A play about a girl from Postville Iowa, her father, an immigrant from Guatemala, a Rabbi from Brooklyn, his daughter, and an interpreter. There is a British filmmaker now living in Mexico City who is making a BBC documentary, through which we examine immigration, Kosher slaughter, and the ethics of interpretation. It will be presented in English and Spanish, and maybe some Yiddish and Hebrew, along with a little live music, and will end with the song Clandestino by Manu Chao.


Text by Cory Hinkle and Victoria Stewart | Directed by Jeremy Wilhelm | Music by David Wilhelm

Excerpts from Clandestino from Jeremy Wilhelm on Vimeo.


Director’s Notes


Clandestino may as well be titled The Iowa Waltz, the Greg Brown song that starts us off tonight.This project started as a design idea borrowed from a NEST magazine spread about train cars that had been converted into bunkhouses for migrant workers in Iowa. I wanted to make a show about West Liberty where my uncle had worked for a turkey processing plant, and while in grad school learned about the situation in Postville. David and I grew up in a town similar in size and the idea that Hasidic Jews running a kosher slaughterhouse in a small farm town seemed like an interesting start for a show.Victoria Stewart and I were in grad school together at the University of Iowa, and after we had both moved to the Twin Cities we started talking about Kafka in Postville: some kind of Kafkaesque parable about the ethics of eating meat amidst a clash of cultures. But not until the May 12, 2008 ICE raid of Agriprocessors did I feel like there was any frame around the idea.
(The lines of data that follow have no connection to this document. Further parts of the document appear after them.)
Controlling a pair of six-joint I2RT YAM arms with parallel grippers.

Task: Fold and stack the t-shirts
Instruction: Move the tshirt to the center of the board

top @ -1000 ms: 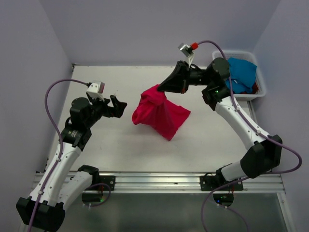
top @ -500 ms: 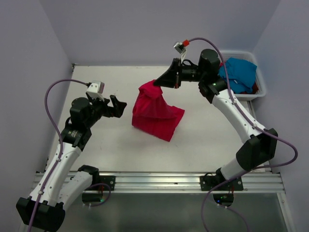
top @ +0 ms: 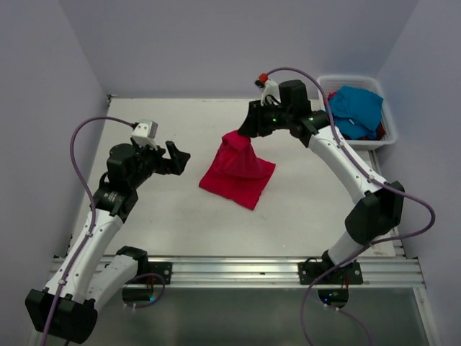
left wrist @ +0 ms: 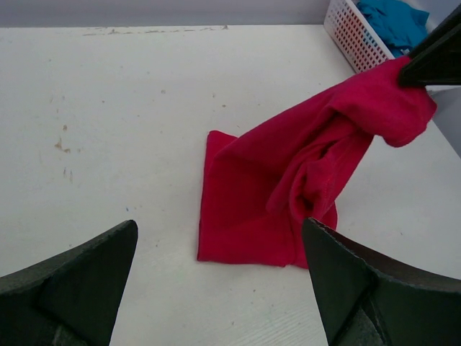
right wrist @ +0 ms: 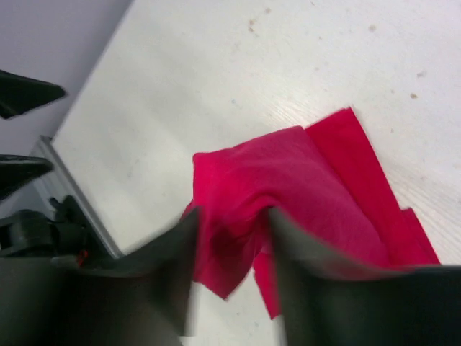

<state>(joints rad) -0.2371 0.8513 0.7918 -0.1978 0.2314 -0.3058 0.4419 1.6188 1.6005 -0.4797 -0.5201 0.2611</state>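
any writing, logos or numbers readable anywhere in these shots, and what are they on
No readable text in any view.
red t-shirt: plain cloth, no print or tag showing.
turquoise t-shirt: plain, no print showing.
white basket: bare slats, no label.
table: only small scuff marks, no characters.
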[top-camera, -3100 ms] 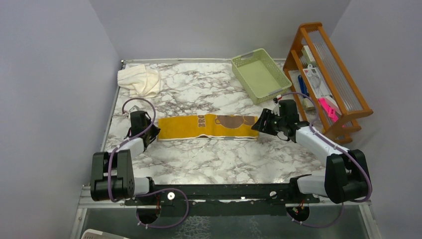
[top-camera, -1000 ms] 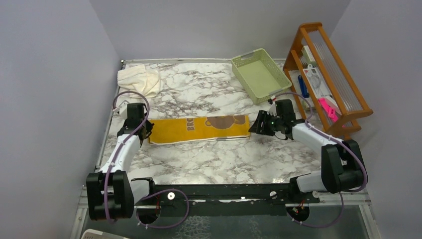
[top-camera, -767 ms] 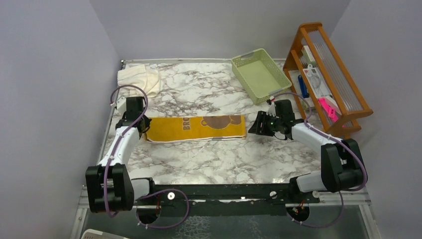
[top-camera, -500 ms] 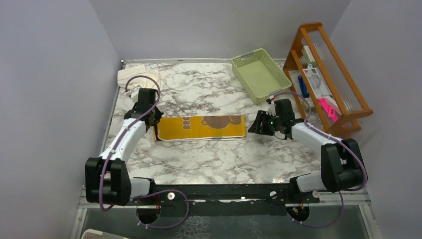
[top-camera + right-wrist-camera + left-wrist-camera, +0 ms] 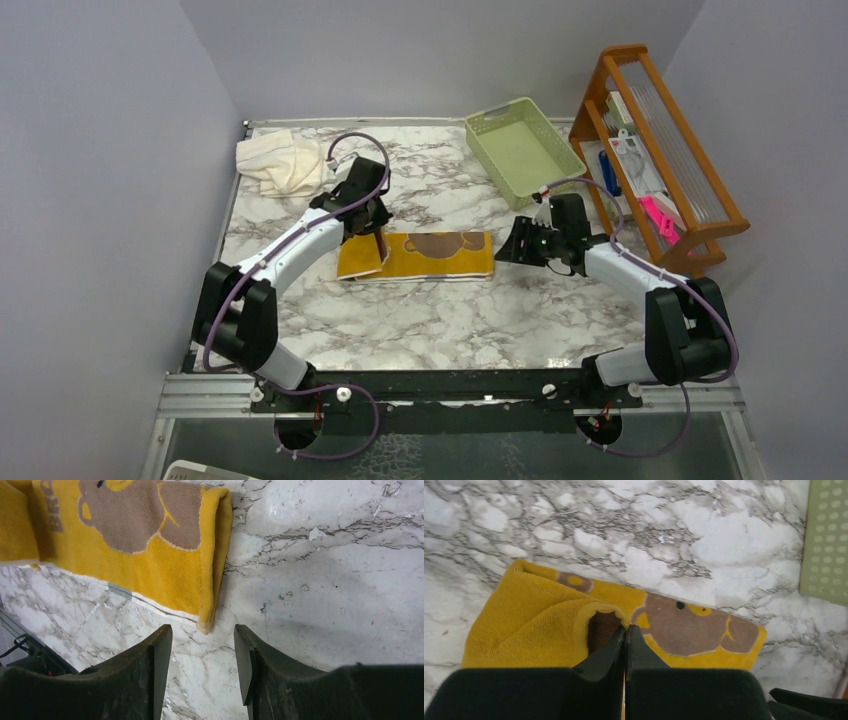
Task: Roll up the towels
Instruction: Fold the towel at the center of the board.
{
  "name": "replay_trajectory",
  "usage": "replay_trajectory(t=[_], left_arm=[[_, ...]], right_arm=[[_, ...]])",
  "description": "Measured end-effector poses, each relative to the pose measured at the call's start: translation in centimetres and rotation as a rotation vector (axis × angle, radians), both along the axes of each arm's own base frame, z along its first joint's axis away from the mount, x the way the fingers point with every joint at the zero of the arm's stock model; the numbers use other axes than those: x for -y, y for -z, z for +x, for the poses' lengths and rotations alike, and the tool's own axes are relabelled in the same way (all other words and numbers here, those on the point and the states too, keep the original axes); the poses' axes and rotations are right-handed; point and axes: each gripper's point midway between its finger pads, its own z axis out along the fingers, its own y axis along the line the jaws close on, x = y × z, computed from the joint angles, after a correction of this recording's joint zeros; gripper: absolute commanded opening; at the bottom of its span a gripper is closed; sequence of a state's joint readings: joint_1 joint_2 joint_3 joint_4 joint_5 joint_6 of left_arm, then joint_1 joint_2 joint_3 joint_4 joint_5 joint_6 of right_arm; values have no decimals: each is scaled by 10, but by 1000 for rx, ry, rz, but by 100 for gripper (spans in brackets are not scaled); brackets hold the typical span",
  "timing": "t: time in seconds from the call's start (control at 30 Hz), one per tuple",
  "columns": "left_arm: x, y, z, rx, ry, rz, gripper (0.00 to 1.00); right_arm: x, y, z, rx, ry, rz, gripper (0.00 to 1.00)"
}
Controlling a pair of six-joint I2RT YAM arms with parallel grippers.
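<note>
A mustard-yellow towel with a brown bear print lies flat mid-table. Its left end is folded over toward the right. My left gripper hangs over that fold, shut on the towel's edge; the pinch point sits at the raised hem, with the doubled cloth to its left. My right gripper stands open just off the towel's right end, its fingertips straddling bare marble and holding nothing. A cream-white towel lies crumpled at the back left.
A pale green plastic basket stands at the back right, its rim also showing in the left wrist view. A wooden rack with small items stands along the right wall. Walls close the table on three sides.
My left gripper has swung up and to the right, carrying the towel's left end over onto itself, so the towel looks shorter. The right gripper has barely moved.
</note>
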State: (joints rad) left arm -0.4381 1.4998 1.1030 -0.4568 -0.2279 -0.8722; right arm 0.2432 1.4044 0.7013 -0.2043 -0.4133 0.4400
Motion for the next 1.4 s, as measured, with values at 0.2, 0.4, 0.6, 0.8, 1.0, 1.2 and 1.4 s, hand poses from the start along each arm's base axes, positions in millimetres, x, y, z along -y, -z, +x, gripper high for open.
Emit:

I received a Jerome Emerging Artist Residency at the Tofte Lake Center for Wilhelm Bros. & Co., and then a MAP Fund grant to realize the first draft of an idea for the show, which you are seeing tonight. My not-quite sister-in- law Andrea taught in a school for the Chabad Lubavitch community in St. Paul, and her father is from Mexico. She inspired the idea for Steph in our show.As an ESL specialist in the public school system, she becomes an advocate in all ways for immigrants, not just their children. After all the dust has settled from our investigations into the ethics of interpretation, immigration reform, meatpacking, and diversity, I think this show is about wanting all of us to become more humane.


Notes on Source Material


In 1987, Abraham Aaron Rubashkin, a Hasidic Jewish businessman from Brooklyn bought a slaughterhouse in Postville, Iowa and made Agriprocessors the largest kosher slaughterhouse and meat-processing plant in the United States.
In May 2008, Immigration and Customs Enforcement raided Agriprocessors and 389 illegal immigrants, including 31 children, were arrested. Aaron and Sholom Rubashkin, the slaughterhouse’s manager, denied knowing that their workers were illegal but Agriprocessors as a corporation pled guilty to 83 child labor charges. In November,Agriprocessors filed for bankruptcy and was bought at auction in 2009. Sholom Rubashkin, Aaron’s son, was convicted of 28 counts of financial fraud and sentenced to 27 years in prison. 297 of the immigrants were convicted of document fraud and served jail time and were deported. In 2009,The Supreme Court ruled that prosecutors had used aggravated identity theft laws inappropriately and threw out many of the felonies.
The slaughterhouse is now running under new management.